TurkishVanMama said:


> I put them together straight away as long as I was there to supervise, but anytime I'm at work she gets sprayed into a large carrier. At night she sleeps in the room with the Toki (the 4 year old male).
> She looks like she wants to play with him but acts very weary, however if she is in a hyper mood she will smack him mostly missing, or go after his enticing tail which he will quickly retreat annoyed. When he has her by the neck get entire neck is in his mouth for the most part and she wriggles a bit and cries, I've tried to let it pan out but it doesn't look like he had plans of letting go and his eyes have that hunting look I'm aware of. Once I take her from him she lays limp for 30 sec or so before going about her business. You can tell she acts more cautious around him since this started happening.
> Like I've said it try to let it pass but it looks far more aggressive than it should be and I'm worried that even if he doesn't mean to truly hurt her perhaps she is so small he may end up doing damage.

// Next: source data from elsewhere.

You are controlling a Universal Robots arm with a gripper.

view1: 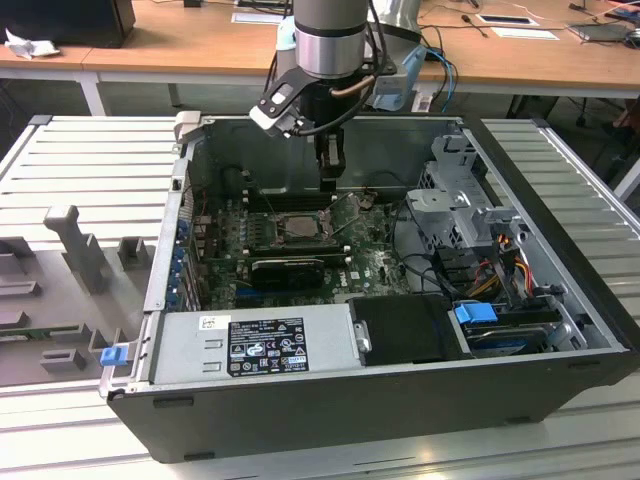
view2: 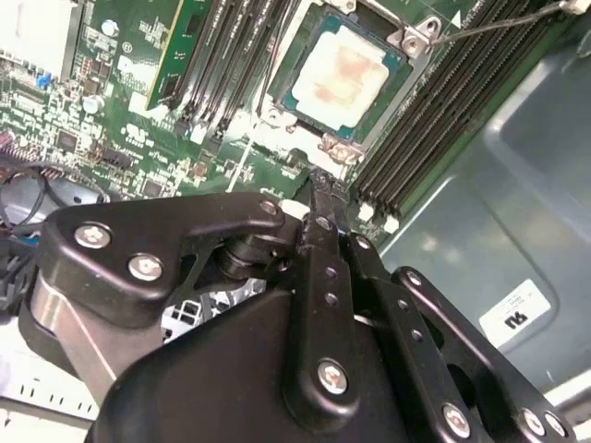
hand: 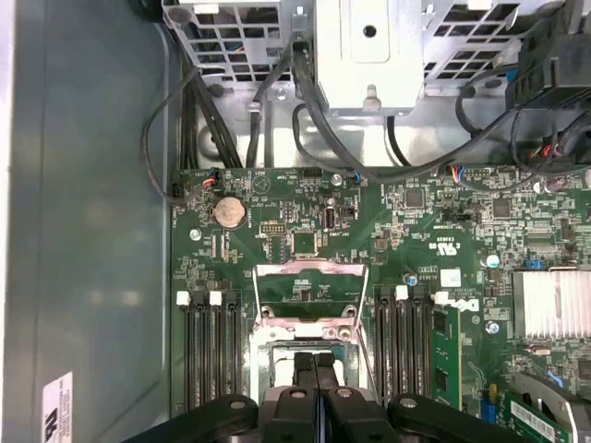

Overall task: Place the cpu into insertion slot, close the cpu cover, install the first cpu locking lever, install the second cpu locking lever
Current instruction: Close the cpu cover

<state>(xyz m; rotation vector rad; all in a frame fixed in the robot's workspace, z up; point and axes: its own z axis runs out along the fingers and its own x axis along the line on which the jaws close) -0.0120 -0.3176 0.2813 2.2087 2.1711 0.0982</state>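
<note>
The cpu [view2: 346, 69], a silver-grey square with a tan smear on top, lies in the socket [view1: 297, 226] on the green motherboard. In the first wrist view the cpu cover [hand: 309, 293], a thin metal frame with a square window, stands tilted up at one edge of the socket. A thin wire locking lever [view2: 499, 23] sticks up beside the socket. My gripper [view1: 330, 185] hangs just above the socket's edge, its fingers [hand: 305, 369] pressed together and shut with nothing seen between them. In the second wrist view the gripper [view2: 319, 183] points at the socket's rim, next to the memory slots.
Black memory slots [hand: 212, 346] flank the socket on both sides. A drive cage [view1: 465, 205] with cables stands at the exterior view's right. The power supply [view1: 255, 340] fills the case's near side. A black card [view1: 288, 268] lies below the socket.
</note>
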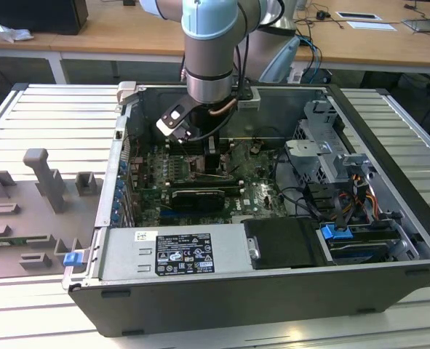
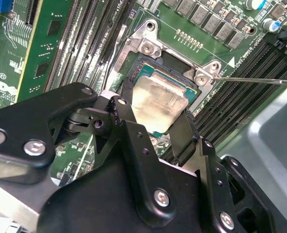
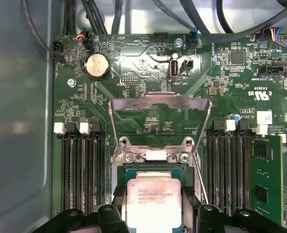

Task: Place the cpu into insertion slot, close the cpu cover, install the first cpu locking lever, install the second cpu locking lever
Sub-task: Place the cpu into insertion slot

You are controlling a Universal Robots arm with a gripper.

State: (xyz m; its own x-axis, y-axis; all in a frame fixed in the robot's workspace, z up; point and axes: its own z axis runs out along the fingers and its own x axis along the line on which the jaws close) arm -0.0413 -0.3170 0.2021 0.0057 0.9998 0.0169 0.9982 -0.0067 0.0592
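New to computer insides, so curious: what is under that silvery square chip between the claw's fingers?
The cpu lies over the insertion slot; only the slot's dark rim shows around it. The chip covers whatever is directly beneath.

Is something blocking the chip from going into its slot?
Nothing visible does. The cpu cover is flipped up, clear of the socket, and the cpu is right at it, by the gripper.
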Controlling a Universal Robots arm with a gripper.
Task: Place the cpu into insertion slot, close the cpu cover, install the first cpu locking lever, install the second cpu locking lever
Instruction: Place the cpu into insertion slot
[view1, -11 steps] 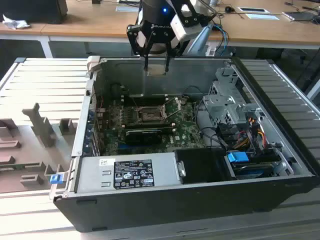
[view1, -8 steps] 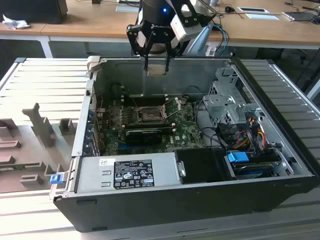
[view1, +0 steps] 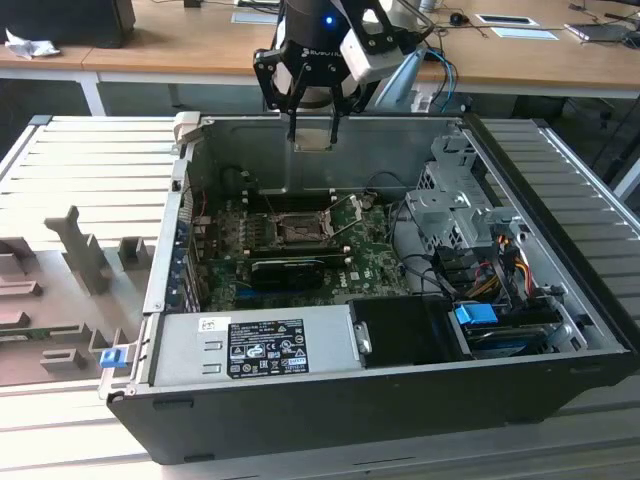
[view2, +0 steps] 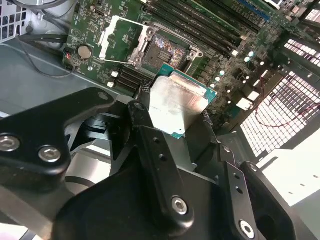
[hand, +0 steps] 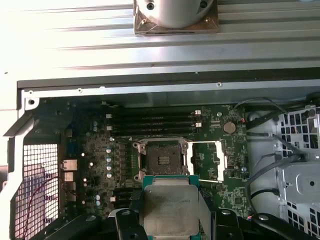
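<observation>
Cpu (hand: 170, 207) pinched between the jaws

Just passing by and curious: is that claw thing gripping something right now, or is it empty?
Gripper: shut on the cpu, holding it in the air above the board, not yet in the insertion slot.

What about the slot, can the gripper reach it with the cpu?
Probably yes. The gripper holds the cpu above the open case; the cover is swung aside, leaving the slot bare and the way down apparently free.
</observation>
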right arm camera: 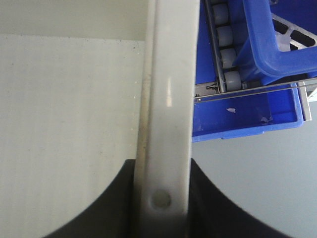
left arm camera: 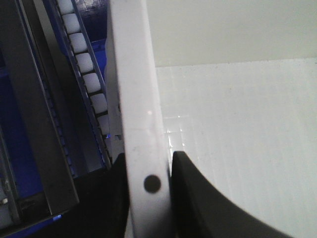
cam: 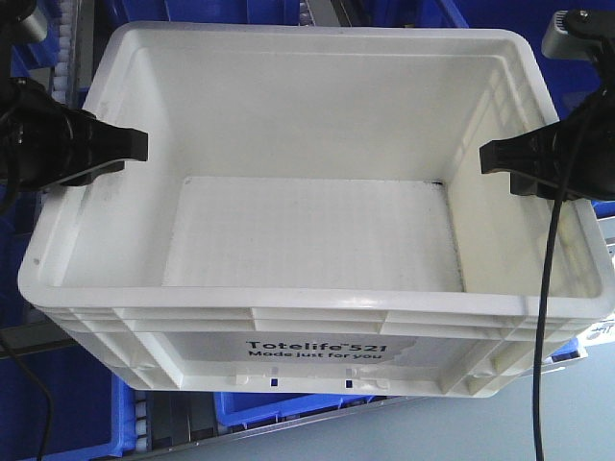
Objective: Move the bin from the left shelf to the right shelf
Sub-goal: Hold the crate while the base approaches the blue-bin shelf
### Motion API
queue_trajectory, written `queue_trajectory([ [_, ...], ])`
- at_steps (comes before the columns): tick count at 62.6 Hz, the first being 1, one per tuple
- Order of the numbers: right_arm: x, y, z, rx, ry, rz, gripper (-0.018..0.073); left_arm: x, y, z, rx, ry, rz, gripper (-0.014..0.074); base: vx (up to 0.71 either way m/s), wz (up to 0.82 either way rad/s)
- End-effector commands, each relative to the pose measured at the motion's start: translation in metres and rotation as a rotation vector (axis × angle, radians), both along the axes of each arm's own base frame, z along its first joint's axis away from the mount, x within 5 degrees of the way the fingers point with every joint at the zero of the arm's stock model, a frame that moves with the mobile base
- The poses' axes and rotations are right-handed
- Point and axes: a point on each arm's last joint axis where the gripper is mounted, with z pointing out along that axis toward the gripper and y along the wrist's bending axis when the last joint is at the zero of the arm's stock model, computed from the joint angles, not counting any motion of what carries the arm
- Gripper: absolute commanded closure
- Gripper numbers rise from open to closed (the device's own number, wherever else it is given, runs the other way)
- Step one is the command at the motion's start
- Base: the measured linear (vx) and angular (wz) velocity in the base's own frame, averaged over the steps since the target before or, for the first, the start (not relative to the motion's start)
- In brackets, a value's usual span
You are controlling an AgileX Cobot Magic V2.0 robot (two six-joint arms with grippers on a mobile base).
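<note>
Evidently mid-transfer: your left gripper (cam: 117, 146) and right gripper (cam: 502, 158) are each clenched on an opposite side rim of the large rectangular white plastic bin (cam: 317, 300), which is apparently lifted between the 2 arms above smaller blue plastic bins (cam: 288, 411). The grasp looks done. What remains is carrying it over and setting it on the right shelf.

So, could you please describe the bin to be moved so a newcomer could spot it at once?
Look at the middle of the front view, between the left gripper and the right gripper, each clamped on a side rim. The bin is the large open white tote. Unlike the smaller blue bins around it, it bears black "Totelife 521" print.
</note>
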Motion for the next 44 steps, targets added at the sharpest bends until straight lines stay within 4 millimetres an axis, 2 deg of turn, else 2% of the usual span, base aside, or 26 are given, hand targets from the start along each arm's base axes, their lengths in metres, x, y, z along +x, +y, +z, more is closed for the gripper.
queue_trajectory([
  [1, 0.0018, -0.0084, 0.0265, -0.04, -0.187, 0.008, 0.0564, -0.003, 0.0039, 0.0274, -0.01, -0.174, -0.02, 0.0603, 0.06, 0.09],
  [44, 0.0018, -0.0084, 0.0265, -0.04, -0.187, 0.008, 0.0564, -0.003, 0.0039, 0.0274, -0.01, -0.174, -0.02, 0.0603, 0.07, 0.11],
])
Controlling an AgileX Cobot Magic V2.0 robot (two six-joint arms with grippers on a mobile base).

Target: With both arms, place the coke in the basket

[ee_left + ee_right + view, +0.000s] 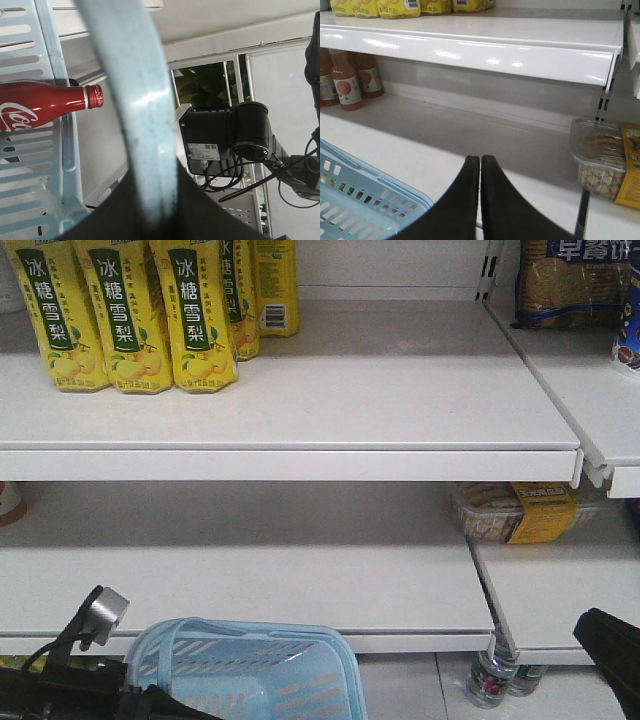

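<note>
The coke (45,105), a slim red bottle with white script, lies inside the pale blue basket (30,175), its cap pointing right. My left gripper (160,210) is shut on the basket's handle (135,100), which runs up between its dark jaws. In the front view the basket (250,670) hangs low in front of the bottom shelf, with the left arm (60,690) beside it. My right gripper (480,159) is shut with nothing in it, just right of the basket's corner (365,200). At the right edge of the front view the right gripper (610,645) shows only in part.
Yellow pear drink bottles (120,310) stand on the upper shelf. A clear snack box (520,510) sits on the lower shelf at right, and small bottles (490,680) stand below it. Orange drink bottles (350,75) are far left. The right arm's black housing (225,135) hangs near the basket.
</note>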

Ok, her actions ought to be your warning then. He sounds very unsure of this new arrival and ok he's retreating when he's annoyed but it sounds better not to let him get annoyed. Kitten ought to be having a positive experience with some boundaries - the line between your boy setting boundaries and lashing out in anger could be a fine one. As Carly says I think it's wise to be managing this introduction much more. As they say, absence makes the heart grow fonder 

Oh he's a Van is he? Possibly the only breed I would be tempted with, is he a swimmer?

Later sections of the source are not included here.